2. The electronic equipment according to claim 1, wherein the repeaters further comprise:
an audio device operable to provide an audible signal in the form of short and long beeps; and
a flashing visible signal that shows the fire fighter workers the way out of the structure, wherein each repeater is connected by radio with adjacent repeaters of the guide line and with nearby personalized fire fighter units; and wherein each repeater transmits information upstream from the personalized fire fighter units or from other repeaters to the central system unit, and also transmits information downstream from the central system to the personalized fire fighter units, and further act as a voice repeater when the fire fighter worker carries a radio transmitter, and wherein the repeaters further comprise a thermometer whose measurement is sent to the central system.
3. The electronic equipment according to claim 1, wherein each personalized fire fighter unit is automatically activated by a motion sensor and that emits, when the motion sensor is activated, a sequence indicating that the fire fighter worker is OK to the central system unit or to the nearest repeater, such that the sequence is then sent to the central system unit; and also emits a second sequence indicating that a fire fighter worker is unconscious when no motion is detected over a certain time; and wherein each personalized fire fighter unit is operable to receive data frames sent by the pressure gauge when the fire fighter is using an autonomous breathing unit and is also operable to send them directly to the central system unit or through the nearest repeater, and also operable to receive warnings from the central system.
4. The electronic equipment according to claim 1, wherein each pressure gauge measures the air pressure and the air time in minutes remaining in a bottle of the autonomous breathing unit and displays it together with the operational status of the pressure gauge itself in a LCD display, and wherein each pressure gauge also sends this pressure, time and operational status information by radio to the personalised fire fighter unit of the fire fighter worker assigned to it, wherein this assignation is performed at the start of consumption of the autonomous breathing unit air by bringing the pressure gauge close to the personalised fire fighter unit.
5. The electronic equipment according to claim 1, wherein the central system unit receives the information from the personalised fire fighter units either directly or through a first repeater of the guide line, and which emits personalised or collective transmissions to the personalised fire fighter units either directly or through the first repeater.
Description
OBJECT OF THE INVENTION

The present invention relates to an electronic equipment for safety and control of workers who work in risky conditions, such as fire fighters, rescue teams or miners. It is conceived to control workers working to extinguish fires in households, large premises and particularly in garages, tunnels, underground trains and large enclosed spaces.

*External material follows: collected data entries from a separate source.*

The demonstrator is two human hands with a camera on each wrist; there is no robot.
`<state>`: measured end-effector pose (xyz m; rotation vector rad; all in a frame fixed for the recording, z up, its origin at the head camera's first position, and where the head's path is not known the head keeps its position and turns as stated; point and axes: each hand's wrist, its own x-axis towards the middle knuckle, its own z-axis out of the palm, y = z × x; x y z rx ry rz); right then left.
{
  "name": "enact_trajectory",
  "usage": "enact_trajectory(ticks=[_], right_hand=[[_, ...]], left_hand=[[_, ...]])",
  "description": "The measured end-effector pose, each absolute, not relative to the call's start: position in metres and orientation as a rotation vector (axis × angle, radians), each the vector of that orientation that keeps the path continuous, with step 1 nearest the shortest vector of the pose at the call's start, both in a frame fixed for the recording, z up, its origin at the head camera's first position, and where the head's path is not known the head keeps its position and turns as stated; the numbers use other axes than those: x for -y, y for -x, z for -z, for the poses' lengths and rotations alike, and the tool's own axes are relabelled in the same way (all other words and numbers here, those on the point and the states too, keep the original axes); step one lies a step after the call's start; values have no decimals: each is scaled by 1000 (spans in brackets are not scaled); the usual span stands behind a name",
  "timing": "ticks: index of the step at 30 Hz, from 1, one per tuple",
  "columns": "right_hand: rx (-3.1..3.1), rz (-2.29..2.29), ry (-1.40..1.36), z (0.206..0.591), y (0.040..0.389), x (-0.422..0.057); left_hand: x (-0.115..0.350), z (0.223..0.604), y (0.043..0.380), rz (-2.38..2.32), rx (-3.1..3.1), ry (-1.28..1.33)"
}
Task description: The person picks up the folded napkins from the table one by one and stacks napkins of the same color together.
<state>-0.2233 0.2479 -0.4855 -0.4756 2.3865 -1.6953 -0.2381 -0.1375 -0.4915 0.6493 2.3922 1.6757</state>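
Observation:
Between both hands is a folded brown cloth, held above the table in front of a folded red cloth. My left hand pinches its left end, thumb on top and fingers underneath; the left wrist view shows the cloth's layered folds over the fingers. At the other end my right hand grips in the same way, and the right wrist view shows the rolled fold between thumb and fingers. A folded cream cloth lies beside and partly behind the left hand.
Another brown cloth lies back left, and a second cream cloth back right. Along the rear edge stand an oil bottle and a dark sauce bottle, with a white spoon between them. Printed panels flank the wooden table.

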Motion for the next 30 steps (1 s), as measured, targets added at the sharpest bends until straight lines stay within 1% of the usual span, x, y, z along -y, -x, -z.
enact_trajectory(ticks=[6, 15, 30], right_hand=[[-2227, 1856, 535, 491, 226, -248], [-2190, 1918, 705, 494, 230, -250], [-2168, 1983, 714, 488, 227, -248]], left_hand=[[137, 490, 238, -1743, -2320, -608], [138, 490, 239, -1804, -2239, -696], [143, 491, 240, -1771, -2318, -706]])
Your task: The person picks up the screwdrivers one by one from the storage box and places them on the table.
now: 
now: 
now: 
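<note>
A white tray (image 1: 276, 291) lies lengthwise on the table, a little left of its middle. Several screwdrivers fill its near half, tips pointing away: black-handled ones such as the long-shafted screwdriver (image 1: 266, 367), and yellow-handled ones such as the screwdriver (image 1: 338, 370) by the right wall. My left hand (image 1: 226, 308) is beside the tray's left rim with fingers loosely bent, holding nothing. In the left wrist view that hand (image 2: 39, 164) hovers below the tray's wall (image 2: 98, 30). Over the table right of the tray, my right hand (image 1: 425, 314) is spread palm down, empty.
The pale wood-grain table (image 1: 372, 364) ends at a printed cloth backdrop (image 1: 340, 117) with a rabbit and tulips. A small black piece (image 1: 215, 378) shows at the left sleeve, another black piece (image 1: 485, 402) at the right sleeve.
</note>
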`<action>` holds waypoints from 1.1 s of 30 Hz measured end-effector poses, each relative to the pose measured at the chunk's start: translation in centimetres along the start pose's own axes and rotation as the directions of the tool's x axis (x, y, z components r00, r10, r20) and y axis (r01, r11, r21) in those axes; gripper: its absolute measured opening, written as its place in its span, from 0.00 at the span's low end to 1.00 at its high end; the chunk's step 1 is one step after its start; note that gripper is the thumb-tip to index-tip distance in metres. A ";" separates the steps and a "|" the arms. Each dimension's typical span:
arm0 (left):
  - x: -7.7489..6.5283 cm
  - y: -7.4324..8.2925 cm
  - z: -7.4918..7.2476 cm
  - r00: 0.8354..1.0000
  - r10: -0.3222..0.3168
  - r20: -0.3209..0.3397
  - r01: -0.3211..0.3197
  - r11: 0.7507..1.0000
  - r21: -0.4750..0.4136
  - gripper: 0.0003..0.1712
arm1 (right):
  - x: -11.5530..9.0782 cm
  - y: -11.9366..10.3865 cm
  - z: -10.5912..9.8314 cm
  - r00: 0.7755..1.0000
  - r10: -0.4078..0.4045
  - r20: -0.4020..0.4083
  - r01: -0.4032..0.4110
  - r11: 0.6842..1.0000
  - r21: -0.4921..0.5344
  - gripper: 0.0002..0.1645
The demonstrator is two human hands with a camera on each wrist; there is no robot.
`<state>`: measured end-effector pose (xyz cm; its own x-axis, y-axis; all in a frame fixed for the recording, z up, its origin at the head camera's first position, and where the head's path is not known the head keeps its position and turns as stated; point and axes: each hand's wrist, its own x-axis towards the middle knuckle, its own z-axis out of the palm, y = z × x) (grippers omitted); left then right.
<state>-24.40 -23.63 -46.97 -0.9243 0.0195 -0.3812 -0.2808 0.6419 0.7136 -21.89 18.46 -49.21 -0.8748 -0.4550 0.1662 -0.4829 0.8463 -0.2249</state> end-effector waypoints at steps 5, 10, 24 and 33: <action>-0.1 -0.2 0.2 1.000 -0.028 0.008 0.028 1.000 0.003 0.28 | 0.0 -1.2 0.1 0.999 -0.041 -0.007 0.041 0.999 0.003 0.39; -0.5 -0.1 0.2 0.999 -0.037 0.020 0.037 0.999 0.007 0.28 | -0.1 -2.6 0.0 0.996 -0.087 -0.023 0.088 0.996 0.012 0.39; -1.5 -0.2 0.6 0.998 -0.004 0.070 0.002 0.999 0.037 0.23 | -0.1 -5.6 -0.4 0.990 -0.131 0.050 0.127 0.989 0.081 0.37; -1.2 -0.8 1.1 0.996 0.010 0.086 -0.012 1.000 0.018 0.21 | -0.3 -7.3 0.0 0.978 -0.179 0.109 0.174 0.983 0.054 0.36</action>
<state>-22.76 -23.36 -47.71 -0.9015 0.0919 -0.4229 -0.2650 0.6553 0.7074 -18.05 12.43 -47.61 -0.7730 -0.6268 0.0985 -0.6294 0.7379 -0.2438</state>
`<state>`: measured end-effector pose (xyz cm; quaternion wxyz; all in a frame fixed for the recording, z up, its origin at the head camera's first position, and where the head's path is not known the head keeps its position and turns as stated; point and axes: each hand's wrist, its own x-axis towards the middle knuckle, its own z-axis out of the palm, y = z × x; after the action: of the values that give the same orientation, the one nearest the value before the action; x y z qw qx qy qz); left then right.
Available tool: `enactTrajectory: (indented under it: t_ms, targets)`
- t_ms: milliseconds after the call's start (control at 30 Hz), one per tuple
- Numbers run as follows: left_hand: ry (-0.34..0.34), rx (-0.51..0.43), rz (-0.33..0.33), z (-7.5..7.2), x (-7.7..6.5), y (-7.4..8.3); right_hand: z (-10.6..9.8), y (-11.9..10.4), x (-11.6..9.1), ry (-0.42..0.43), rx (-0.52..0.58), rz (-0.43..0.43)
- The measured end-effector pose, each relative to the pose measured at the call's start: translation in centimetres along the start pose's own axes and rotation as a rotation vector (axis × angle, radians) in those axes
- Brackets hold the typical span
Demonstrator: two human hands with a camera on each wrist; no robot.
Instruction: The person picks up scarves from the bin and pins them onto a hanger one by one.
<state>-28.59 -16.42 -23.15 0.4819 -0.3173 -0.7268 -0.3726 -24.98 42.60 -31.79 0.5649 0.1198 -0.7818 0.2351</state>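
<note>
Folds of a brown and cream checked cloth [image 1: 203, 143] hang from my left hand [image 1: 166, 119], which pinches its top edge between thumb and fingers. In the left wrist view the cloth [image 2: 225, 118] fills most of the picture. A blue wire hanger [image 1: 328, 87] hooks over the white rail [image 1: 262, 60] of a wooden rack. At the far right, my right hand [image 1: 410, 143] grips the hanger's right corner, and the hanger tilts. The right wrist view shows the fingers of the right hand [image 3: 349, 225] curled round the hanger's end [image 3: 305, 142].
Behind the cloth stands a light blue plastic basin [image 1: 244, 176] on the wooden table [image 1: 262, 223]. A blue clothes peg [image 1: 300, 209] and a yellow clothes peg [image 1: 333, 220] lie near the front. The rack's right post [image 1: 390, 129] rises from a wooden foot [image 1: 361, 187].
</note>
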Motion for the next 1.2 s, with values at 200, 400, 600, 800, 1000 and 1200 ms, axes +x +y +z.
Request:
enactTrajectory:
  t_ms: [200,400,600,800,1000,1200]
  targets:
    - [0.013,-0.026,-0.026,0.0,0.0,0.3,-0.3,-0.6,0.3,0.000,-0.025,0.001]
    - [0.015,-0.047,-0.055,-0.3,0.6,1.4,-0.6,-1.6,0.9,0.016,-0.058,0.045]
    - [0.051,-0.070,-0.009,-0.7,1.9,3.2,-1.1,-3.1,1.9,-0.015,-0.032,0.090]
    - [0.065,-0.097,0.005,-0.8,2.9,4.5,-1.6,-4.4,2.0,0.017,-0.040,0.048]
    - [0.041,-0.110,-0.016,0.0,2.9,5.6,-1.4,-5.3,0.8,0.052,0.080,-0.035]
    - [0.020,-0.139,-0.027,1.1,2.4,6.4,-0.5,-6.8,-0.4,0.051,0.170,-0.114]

BACKGROUND OF THE INVENTION

In cases in which there is a great distance between the entrance of the building and the location of the fire, autonomous air units are employed for breathing, as protection against the toxic fumes produced by combustion. These autonomous air units consist of compressed air bottles that provide air for a limited time. Therefore, a limited time is available to locate the fire and then reach the exit of the building.

An added hazard to work in risky conditions is the difficulty of communication with the exterior. Furthermore, there are no points of reference of the path followed and it is possible to become disoriented and be lost when trying to find the exit, as the work is performed in an unfamiliar place without illumination. Yet another disadvantage is that vision is severely impaired by the fumes.

The only control system for workers who work in risky conditions currently available consists of a table and a board. The safety manager located outside the building or area involved notes the workers and time of entry in the building on the board. Any fire fighter entering the premises, tunnel or underground train must hand in a personal badge to the safety manager. The latter will insert this badge in grooves made in the board and note its time of delivery. When the fire fighter exits the badge is returned to him or her. This system allows knowing the number of persons and time of permanence inside the building, premises, garage, tunnel, etc.

Another existing safety element consists of a pressure gauge coupled to the air bottle used to breathe in contaminated atmospheres. These pressure gauges indicate the air pressure inside the bottle and the remaining breathing time. They also indicate the external temperature and include a dead-man alarm. This information is not communicated to the exterior.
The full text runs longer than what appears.